Give back exactly the lines of the data below, starting with the line that has "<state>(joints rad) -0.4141" and going on through the line that has "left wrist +".

Start of Records supplied

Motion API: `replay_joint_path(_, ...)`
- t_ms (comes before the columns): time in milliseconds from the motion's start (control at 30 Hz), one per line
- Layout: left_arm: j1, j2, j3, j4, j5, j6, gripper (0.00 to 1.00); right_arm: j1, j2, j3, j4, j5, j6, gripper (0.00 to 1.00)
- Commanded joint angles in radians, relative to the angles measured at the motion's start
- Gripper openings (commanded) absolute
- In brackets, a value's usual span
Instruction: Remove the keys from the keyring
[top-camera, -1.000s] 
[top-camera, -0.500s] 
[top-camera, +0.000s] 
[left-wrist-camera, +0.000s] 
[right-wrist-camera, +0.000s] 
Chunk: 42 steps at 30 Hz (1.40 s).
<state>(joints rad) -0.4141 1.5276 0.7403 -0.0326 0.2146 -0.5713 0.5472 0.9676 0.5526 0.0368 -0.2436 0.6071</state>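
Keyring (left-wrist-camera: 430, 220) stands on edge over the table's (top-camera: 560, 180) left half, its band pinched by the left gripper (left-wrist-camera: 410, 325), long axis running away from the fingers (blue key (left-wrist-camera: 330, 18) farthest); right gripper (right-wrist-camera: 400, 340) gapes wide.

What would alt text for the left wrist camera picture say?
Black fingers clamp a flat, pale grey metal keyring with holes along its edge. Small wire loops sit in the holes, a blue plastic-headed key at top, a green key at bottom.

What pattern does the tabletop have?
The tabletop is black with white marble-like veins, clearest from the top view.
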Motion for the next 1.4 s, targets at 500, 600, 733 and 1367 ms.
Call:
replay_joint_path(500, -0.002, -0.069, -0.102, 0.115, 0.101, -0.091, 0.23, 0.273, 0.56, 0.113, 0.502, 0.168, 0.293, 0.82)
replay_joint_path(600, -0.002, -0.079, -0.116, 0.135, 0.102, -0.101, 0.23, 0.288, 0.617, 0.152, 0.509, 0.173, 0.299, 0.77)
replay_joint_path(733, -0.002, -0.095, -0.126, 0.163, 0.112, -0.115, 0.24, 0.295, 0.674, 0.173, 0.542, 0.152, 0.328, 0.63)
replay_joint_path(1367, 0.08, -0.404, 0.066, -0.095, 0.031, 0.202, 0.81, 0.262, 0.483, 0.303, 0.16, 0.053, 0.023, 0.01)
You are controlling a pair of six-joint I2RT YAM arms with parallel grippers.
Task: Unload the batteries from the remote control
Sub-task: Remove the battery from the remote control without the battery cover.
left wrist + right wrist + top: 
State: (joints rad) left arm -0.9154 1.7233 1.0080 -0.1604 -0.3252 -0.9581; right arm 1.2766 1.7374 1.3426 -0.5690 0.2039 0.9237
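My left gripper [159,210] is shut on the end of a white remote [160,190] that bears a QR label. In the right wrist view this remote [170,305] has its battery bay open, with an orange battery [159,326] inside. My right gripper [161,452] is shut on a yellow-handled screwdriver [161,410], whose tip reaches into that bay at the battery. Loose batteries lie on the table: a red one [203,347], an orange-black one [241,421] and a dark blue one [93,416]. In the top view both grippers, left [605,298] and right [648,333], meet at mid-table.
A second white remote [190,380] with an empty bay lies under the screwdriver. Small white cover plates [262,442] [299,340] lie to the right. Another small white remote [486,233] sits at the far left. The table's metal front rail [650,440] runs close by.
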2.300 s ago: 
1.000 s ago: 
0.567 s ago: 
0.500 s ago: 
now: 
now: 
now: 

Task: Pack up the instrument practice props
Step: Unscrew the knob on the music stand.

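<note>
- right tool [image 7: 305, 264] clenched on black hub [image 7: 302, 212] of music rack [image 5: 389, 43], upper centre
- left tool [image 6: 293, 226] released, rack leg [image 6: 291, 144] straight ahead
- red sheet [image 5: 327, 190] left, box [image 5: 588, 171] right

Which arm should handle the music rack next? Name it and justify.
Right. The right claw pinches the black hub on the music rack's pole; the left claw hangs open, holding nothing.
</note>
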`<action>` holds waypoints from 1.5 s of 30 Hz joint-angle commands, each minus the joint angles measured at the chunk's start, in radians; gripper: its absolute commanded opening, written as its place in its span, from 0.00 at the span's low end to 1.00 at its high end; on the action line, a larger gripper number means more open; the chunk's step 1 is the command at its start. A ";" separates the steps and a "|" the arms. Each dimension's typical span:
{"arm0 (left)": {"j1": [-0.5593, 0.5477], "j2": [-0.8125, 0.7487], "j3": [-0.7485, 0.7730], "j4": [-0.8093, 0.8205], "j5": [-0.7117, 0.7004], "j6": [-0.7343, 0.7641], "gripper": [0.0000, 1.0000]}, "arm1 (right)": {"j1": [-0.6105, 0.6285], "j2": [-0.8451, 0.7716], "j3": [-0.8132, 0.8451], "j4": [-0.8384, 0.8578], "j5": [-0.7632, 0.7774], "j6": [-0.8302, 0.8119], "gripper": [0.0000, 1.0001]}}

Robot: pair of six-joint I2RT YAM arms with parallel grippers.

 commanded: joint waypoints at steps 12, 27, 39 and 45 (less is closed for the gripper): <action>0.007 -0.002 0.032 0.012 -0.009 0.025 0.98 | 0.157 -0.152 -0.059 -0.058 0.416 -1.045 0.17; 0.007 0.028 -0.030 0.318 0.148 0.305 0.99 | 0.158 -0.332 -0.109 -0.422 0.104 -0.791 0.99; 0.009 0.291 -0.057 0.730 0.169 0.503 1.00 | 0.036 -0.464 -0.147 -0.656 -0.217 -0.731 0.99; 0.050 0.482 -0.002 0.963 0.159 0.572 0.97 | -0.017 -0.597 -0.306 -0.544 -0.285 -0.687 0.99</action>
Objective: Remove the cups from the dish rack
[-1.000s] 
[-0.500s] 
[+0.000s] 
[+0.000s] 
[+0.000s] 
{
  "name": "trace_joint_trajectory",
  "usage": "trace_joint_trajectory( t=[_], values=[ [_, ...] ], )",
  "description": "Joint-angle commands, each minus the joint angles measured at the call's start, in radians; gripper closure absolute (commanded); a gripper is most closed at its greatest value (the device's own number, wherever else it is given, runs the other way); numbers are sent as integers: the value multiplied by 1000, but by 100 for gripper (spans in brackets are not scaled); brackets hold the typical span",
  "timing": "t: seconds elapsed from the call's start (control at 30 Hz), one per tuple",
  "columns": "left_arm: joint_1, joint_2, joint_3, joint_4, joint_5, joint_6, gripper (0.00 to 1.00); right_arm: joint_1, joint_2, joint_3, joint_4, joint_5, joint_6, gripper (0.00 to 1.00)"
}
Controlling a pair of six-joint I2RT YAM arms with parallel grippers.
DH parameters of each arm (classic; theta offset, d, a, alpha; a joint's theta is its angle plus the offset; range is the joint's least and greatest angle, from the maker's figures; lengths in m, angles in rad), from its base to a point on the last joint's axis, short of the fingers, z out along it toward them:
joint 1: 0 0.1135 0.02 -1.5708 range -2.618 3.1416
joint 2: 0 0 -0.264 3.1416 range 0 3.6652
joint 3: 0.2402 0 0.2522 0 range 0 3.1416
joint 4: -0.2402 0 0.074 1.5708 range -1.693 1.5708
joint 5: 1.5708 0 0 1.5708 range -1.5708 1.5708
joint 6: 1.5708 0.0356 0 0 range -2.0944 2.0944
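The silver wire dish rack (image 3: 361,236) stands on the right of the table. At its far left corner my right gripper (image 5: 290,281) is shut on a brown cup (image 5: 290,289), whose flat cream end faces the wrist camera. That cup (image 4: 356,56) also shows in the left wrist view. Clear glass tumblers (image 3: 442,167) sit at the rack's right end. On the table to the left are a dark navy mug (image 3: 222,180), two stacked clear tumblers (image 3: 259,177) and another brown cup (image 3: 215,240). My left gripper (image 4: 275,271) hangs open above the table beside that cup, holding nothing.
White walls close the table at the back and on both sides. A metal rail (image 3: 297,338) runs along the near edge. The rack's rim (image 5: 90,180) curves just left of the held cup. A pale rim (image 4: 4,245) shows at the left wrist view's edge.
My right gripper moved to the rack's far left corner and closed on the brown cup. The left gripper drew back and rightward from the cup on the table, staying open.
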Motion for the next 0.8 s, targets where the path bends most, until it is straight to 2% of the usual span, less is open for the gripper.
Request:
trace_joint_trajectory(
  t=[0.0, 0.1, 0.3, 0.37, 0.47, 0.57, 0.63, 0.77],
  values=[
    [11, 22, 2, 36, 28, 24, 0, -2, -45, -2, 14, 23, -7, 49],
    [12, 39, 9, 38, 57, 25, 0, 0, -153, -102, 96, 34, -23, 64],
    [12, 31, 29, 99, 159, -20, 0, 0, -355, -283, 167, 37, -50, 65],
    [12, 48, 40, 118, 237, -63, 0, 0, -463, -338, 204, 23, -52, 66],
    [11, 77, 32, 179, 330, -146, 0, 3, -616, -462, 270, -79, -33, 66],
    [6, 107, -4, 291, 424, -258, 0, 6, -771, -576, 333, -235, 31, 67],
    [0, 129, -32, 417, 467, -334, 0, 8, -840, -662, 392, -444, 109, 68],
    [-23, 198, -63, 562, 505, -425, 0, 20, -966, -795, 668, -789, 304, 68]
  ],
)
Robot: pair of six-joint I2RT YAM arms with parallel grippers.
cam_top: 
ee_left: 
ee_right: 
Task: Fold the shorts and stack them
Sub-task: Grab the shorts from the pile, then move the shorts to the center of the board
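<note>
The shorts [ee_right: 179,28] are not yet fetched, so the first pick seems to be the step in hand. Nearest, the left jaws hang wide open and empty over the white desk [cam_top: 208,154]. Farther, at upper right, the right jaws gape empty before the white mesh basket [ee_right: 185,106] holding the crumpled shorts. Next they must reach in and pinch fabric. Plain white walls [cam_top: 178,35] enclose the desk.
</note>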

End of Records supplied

Answer to this problem >>
<state>(joints rad) -0.4141 1.5276 0.7403 -0.0326 0.2146 -0.5713 0.5472 0.9676 0.5526 0.0368 -0.2436 0.6071</state>
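Keyring (left-wrist-camera: 430, 220) stands on edge over the table's (top-camera: 560, 180) left half, its band pinched by the left gripper (left-wrist-camera: 410, 325), long axis running away from the fingers (blue key (left-wrist-camera: 330, 18) farthest); right gripper (right-wrist-camera: 400, 340) gapes wide.

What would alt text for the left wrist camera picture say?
Black fingers clamp a flat, pale grey metal keyring with holes along its edge. Small wire loops sit in the holes, a blue plastic-headed key at top, a green key at bottom.

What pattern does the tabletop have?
The tabletop is black with white marble-like veins, clearest from the top view.
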Motion for the next 1.4 s, targets at 500, 600, 733 and 1367 ms.
Call:
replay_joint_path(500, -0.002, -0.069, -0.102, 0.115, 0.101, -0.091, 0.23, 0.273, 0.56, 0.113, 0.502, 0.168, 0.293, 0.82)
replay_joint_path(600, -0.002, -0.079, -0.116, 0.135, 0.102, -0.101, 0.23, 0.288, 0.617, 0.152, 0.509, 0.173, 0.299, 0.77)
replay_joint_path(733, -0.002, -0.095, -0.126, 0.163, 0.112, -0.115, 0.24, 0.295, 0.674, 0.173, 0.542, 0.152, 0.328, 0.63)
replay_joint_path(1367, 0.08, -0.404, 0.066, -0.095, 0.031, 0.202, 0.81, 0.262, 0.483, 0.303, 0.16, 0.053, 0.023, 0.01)
You are controlling a pair of six-joint I2RT YAM arms with parallel grippers.
Task: Unload the batteries from the remote control
Sub-task: Remove the battery from the remote control without the battery cover.
left wrist + right wrist + top: 

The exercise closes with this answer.